§ **What is being asked**
Starting with the line containing "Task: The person" and going on through the line containing "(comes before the", return the lines of the data below exactly, and only those.

§ **Data to use**
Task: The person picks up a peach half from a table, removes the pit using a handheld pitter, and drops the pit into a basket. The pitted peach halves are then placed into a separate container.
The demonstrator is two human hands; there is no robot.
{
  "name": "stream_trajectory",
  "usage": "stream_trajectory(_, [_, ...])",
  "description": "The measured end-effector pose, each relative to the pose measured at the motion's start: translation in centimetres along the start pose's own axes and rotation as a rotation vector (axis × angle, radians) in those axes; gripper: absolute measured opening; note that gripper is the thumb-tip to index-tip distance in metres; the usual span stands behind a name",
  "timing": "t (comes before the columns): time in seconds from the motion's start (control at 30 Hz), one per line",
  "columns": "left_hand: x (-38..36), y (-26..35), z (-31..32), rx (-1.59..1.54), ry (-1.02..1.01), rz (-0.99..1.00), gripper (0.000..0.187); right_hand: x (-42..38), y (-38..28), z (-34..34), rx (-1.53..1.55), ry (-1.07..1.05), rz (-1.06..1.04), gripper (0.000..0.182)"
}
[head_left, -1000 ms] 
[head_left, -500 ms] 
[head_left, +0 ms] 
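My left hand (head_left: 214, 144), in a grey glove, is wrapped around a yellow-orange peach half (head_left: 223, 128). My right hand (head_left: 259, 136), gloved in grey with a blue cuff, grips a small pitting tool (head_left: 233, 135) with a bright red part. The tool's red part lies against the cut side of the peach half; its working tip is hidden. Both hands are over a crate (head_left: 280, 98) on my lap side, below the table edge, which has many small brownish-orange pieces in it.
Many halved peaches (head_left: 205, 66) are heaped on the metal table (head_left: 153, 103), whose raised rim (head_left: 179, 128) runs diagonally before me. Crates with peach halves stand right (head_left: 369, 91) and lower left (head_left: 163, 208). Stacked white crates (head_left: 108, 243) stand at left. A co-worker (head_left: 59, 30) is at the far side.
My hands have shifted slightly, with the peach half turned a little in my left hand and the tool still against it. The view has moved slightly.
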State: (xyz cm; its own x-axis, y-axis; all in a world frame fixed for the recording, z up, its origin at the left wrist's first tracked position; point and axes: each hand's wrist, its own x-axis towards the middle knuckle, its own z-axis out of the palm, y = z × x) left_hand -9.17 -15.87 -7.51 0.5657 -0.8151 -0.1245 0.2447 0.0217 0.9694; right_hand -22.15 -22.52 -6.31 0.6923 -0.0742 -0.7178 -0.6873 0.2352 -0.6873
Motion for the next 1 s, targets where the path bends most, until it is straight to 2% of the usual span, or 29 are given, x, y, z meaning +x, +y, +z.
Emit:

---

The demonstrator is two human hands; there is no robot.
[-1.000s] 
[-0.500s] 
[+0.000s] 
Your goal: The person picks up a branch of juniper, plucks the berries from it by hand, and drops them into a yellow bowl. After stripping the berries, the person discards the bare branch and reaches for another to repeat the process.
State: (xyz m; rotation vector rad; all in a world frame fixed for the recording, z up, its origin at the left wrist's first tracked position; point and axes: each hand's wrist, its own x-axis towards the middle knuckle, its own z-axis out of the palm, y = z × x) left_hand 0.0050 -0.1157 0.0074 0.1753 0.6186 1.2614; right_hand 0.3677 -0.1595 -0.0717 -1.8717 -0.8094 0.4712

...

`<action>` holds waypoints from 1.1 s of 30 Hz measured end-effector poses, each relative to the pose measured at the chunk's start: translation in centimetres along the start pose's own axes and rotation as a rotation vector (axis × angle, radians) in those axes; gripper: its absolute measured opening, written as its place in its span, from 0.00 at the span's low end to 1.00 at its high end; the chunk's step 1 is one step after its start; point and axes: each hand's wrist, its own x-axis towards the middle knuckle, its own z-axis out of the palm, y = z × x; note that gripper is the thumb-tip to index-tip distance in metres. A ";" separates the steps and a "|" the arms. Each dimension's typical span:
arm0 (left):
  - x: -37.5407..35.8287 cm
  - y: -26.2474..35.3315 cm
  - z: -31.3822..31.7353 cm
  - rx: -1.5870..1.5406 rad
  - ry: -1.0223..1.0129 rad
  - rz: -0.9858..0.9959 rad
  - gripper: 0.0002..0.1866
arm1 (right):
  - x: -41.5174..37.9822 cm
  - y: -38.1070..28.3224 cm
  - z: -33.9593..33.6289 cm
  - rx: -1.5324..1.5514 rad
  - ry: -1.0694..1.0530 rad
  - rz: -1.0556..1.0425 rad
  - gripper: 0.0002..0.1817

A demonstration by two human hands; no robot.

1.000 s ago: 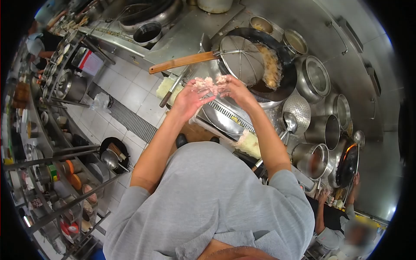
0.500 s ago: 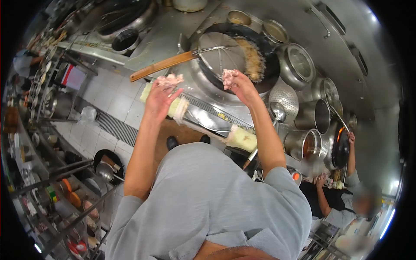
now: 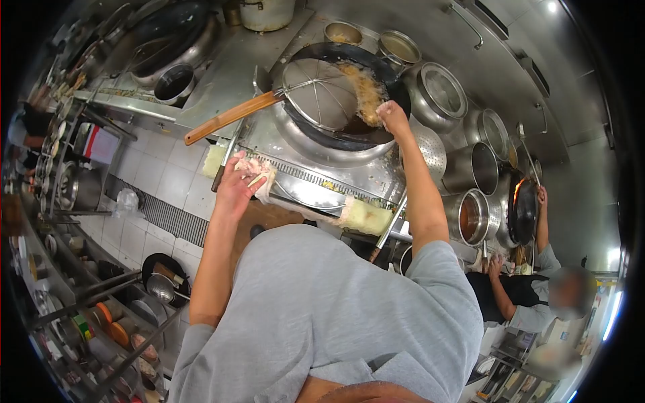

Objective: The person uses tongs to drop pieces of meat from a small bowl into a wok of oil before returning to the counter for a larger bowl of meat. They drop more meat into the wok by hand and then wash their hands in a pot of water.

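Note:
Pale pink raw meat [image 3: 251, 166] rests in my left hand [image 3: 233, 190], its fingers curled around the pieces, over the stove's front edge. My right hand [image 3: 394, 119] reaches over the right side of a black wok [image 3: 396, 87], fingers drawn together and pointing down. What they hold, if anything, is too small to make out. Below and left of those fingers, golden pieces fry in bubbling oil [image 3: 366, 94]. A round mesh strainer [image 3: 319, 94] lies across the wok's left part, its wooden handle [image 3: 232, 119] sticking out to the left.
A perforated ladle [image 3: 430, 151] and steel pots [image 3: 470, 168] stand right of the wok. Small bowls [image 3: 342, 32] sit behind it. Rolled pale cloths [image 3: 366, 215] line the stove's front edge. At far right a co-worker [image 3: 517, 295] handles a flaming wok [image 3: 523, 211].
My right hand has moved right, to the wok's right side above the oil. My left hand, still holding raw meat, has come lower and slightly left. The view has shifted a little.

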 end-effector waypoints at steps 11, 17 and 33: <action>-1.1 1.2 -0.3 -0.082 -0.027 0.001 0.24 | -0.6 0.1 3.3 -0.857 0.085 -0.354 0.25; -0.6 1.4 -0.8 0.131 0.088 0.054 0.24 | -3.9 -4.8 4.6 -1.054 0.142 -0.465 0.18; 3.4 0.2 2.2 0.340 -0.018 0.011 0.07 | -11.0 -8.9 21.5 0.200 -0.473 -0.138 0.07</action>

§ **Solution to the problem**
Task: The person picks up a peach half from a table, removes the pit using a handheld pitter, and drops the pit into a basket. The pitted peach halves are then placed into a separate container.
The demonstrator is two human hands; there is no robot.
{
  "name": "stream_trajectory",
  "usage": "stream_trajectory(_, [_, ...])",
  "description": "The measured end-effector pose, each relative to the pose measured at the motion's start: translation in centimetres along the start pose's own axes and rotation as a rotation vector (axis × angle, radians) in those axes; gripper: absolute measured opening; note that gripper is the thumb-tip to index-tip distance in metres; the usual span stands behind a name",
  "timing": "t (comes before the columns): time in seconds from the motion's start (control at 30 Hz), one per line",

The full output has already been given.